Abd al-Aziz ibn Saud
Abdulaziz ibn Saud

As a state, Saudi Arabia owed its foundation to the alliance of the battle-hardened latter-day followers of Mohammed ibn Abd al-Wahhab, who had preached an austere, puritanical interpretation of Islam in the Arabian peninsula since the late eighteenth century, and an ambitious, capable tribal leader called Abdulaziz ibn Saud.

In 1979 came three events that shook the Saudi monarchy:

  • the seizure of the grand mosque in Mecca by a group of local extremists,
  • the invasion of Afghanistan by the Soviets
  • and the Iranian revolution. 

Each involved a different enemy — violent local militants who branded their rulers apostates, atheist Communists and Shia Islamists — but each revealed a new and potentially deadly threat to the reign of the house of Saud.

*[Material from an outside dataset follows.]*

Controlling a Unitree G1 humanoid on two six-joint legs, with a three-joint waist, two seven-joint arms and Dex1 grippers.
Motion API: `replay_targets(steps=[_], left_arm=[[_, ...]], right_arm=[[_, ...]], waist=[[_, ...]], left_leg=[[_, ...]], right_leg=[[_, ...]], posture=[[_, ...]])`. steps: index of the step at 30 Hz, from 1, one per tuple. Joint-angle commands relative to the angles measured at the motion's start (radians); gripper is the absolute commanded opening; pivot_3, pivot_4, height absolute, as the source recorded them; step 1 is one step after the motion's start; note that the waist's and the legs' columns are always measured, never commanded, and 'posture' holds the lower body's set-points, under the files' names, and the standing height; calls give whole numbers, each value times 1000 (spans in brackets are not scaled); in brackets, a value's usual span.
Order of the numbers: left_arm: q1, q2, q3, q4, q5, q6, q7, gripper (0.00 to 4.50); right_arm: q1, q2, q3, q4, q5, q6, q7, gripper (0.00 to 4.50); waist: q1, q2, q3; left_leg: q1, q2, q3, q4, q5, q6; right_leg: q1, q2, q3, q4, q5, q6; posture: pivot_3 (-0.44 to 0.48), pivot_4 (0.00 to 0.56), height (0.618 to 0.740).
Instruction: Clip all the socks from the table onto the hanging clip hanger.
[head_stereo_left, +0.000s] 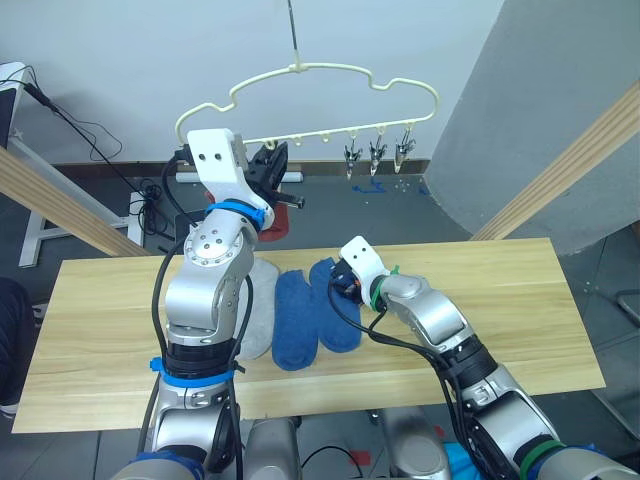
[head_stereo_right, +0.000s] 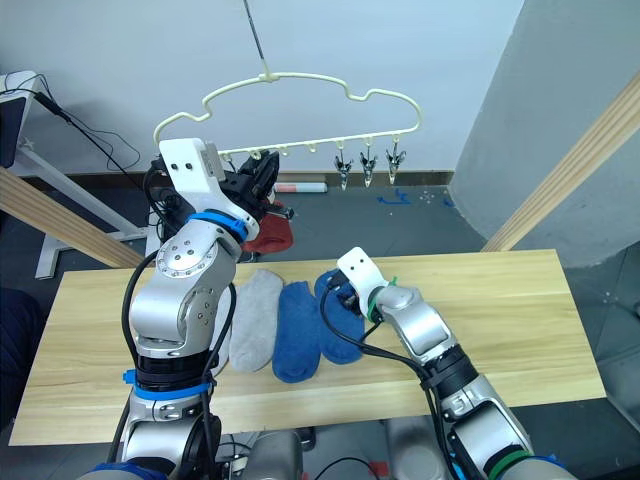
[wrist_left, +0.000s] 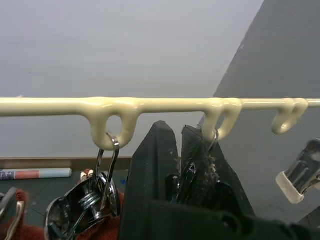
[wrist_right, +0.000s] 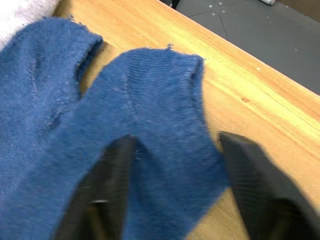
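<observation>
Socks lie side by side on the table (head_stereo_right: 520, 330): a grey sock (head_stereo_right: 252, 318) on the robot's left, then a blue sock (head_stereo_right: 297, 340), then a second blue sock (wrist_right: 150, 150) on the right, all touching or nearly touching along their long edges. More grey fabric shows beyond the left arm, but how many grey socks lie there cannot be told.

The clip hanger (head_stereo_left: 330, 80) hangs above and behind the table by its hook. Three metal clips (head_stereo_left: 377, 153) dangle empty near the right end of its bar. Toward the left end, a rust red sock (head_stereo_left: 278, 215) hangs from a clip (wrist_left: 92, 200), its fabric caught in that clip's metal.

The left gripper (wrist_left: 180, 165) is raised to the hanger bar, just beside the clip holding the red sock; its fingers are pressed close together around another clip hanging from the next loop of the bar.

The right gripper (wrist_right: 175, 160) is low over the second blue sock, fingers spread apart, one tip on the blue fabric and the other at the sock's edge by the bare wood.
</observation>
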Motion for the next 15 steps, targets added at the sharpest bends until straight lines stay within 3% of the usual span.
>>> replay_targets(steps=[1,4,15], left_arm=[[3,-1,-3,-40,6,-3,6,193],[2,-1,-3,-39,6,-3,5,193],[-11,-10,18,-34,-19,17,7,193]], right_arm=[[22,0,5,-14,-10,11,6,1057],[23,0,3,-14,-12,11,5,39],[31,-29,9,-50,-25,-34,26,39]], waist=[[0,0,0],[0,0,0],[2,0,0]], left_leg=[[0,0,0,0,0,0],[0,0,0,0,0,0],[0,0,0,0,0,0]], right_leg=[[0,0,0,0,0,0],[0,0,0,0,0,0],[0,0,0,0,0,0]], posture=[[-258,402,740],[-258,402,740],[-259,403,740]])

One response of the kingdom’s rulers was to use a substantial amount of the vast wealth generated by their oil revenues to expand the proselytisation of the Wahhabi creed, one of the most rigorous, intolerant and conservative existing in Islam, throughout the Sunni Muslim world. This had been a policy for some time but now the effort was massively expanded in an updated though much more far-reaching version of the original strategy that had brought them to power sixty years before. The aim was to reinforce their own religious credentials at home while increasing their influence overseas, allowing them to reassert their claim to both religious and political leadership in the Islamic world.

Over the ensuing decades,

  • tens of thousands of religious schools, mosques, Islamic universities and religious centres were built worldwide. 
  • Hundreds of thousands of scholarships to Saudi universities were offered and stipends paid to preachers.
  • Tens of millions of copies of holy texts and, more importantly, deeply conservative interpretations of them, were published and distributed.

This strategic choice was to have a huge impact on the Muslim world, fundamentally altering faith, observance and religious identity for hundreds of millions of people. It also contributed, as intended, to a shift of cultural influence from Egypt, once the unchallenged intellectual centre of the Arab world, to Saudi Arabia, its religious centre.